Photo: Turkish Prime Minister Erdoğan “Our Police Will Not Overlook Any Lawlessness” (AP)

Jump to Latest Update

In his latest statement, Prime Minister Recep Tayyip Erdoğan has declared that a strengthened police force will confront nationwide protests, now in their third week, against his Government. Sweeping aside criticism of the crackdown on demonstrations, Erdoğan told MPs of his ruling Justice and Development Party:

Within the authority the law provides, from now on, our police will not overlook any lawlessness, will continue to fulfill its duty. We will further strengthen our police. We will strengthen further in every way. So that we will increase the intervention power against these events.

Erdoğan knocked back objections, including from the European Union, to the police use of tear gas against demonstrators, including in the clearance of the focal point of Istanbul’s Taksim Square:

It is their most inherent right….When you do not obey, the police use this authority….What did they do? Did they shoot bullets? Use bullets? No.

Declaring that there would be an enquiry into the protests, fostered by the Government’s plans to clear the green space of Istanbul’s Gezi Park, the Prime Minister said they were a massive conspiracy with some “internal traitors and external collaborators”:

It was prepared very professionally. Social media was prepared for this, made equipped. The strongest advertising companies of our country, certain capital groups, the interest rate lobby, organizations on the inside and outside, hubs, they were ready, equipped for this.


Latest Updates, From Top to Bottom

Turkey: Deputy PM Praises “Standing Man” Protest

Deputy Prime Minister Bulent Arinc said that the protest by hundreds of people standing motionless for hours in Istanbul’s Taksim Square was peaceful and “pleasing to the eye”, although he urged protesters not to obstruct traffic and not to endanger their health.

The protest began on Monday night as a solitary demonstration by performance artist Erdem Gündüz, who stood silently in front of the flag of modern Turkey’s founder Mustafa Kemal Atatürk, hung on the Atatürk Culture Center — scheduled for destruction in Government plans for the clearance of nearby Gezi Park’s green space.

Gündüz was joined by others before they were briefly detained. However, on Tuesday, about 300 people returned to the spot to resume the silent protest.

Arinc’s praise is in contrast to his warning against mass gatherings in Taksim Square, cleared by police last week, with the signal that the Army could be summoned to disperse demonstrators.

Tunisia: Sentences for Attacks on Shrine

A Tunisian court has sentenced six men to five years each in prison for attacking visitors to a famous Sufi Muslim shrine in Tunis, setting the shrine on fire.
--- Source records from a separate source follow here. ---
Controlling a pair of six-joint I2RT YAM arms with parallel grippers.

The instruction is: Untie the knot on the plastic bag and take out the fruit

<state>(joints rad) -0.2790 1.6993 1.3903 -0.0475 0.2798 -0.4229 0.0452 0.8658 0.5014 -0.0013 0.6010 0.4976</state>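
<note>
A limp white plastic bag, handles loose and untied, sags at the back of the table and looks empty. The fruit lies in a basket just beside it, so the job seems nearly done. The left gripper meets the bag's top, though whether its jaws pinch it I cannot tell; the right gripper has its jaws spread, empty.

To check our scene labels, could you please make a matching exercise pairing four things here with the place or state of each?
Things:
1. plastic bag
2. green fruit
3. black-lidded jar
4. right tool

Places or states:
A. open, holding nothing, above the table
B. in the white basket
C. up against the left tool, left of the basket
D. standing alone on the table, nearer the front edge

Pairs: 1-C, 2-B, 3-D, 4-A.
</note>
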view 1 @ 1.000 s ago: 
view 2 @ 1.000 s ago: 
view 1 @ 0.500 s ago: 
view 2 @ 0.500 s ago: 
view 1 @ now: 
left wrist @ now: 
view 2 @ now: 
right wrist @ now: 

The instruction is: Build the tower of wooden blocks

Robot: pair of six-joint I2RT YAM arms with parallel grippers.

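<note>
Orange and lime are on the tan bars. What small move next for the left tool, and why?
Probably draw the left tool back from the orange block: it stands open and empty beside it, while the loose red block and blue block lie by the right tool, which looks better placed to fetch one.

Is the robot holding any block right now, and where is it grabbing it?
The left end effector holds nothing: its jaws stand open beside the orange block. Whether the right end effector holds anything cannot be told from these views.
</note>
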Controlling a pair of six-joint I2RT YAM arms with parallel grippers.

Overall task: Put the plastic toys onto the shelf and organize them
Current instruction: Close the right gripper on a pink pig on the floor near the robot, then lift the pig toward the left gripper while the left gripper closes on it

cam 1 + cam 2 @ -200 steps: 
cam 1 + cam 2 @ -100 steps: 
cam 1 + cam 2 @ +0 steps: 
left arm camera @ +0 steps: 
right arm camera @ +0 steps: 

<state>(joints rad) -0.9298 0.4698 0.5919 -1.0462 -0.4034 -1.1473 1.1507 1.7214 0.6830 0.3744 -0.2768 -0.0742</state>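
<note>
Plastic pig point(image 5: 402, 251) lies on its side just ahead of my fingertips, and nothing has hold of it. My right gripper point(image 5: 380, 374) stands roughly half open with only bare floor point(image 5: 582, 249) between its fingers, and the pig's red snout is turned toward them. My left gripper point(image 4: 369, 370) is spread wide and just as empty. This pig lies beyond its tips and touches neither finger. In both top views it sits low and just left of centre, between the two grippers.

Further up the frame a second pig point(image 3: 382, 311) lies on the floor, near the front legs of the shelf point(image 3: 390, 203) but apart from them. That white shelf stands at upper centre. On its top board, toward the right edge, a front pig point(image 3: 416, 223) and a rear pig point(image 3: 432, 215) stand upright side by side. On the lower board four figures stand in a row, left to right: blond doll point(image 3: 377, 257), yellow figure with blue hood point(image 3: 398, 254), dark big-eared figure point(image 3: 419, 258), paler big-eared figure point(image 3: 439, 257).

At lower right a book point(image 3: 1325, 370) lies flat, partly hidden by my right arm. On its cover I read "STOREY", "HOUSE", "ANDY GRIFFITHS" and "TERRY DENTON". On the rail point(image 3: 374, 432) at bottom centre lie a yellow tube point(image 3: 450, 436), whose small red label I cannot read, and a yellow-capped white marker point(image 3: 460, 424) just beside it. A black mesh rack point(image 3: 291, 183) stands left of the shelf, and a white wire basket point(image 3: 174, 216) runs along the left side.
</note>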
The attack was carried out last October by Salafi Muslims who consider the Sufi practice of visiting and praying at tombs to be heretical.

Sufi leaders in Tunisia say that dozens of sites held dear by their sect have been vandalised in the last year.

Four of the six defendants are in custody; the other two were tried in absentia.

Lebanon: Photos of Clashes in Sidon

Lebanon’s Daily Star posts photographs of the Lebanese Army’s deployment on Tuesday in Abra, an eastern suburb of the southern city of Sidon. Earlier in the week, clashes between supporters of Sheikh Ahmad Assir, a prominent opponent of Hezbollah, and the Resistance Brigades, a pro-Hezbollah group, killed one person.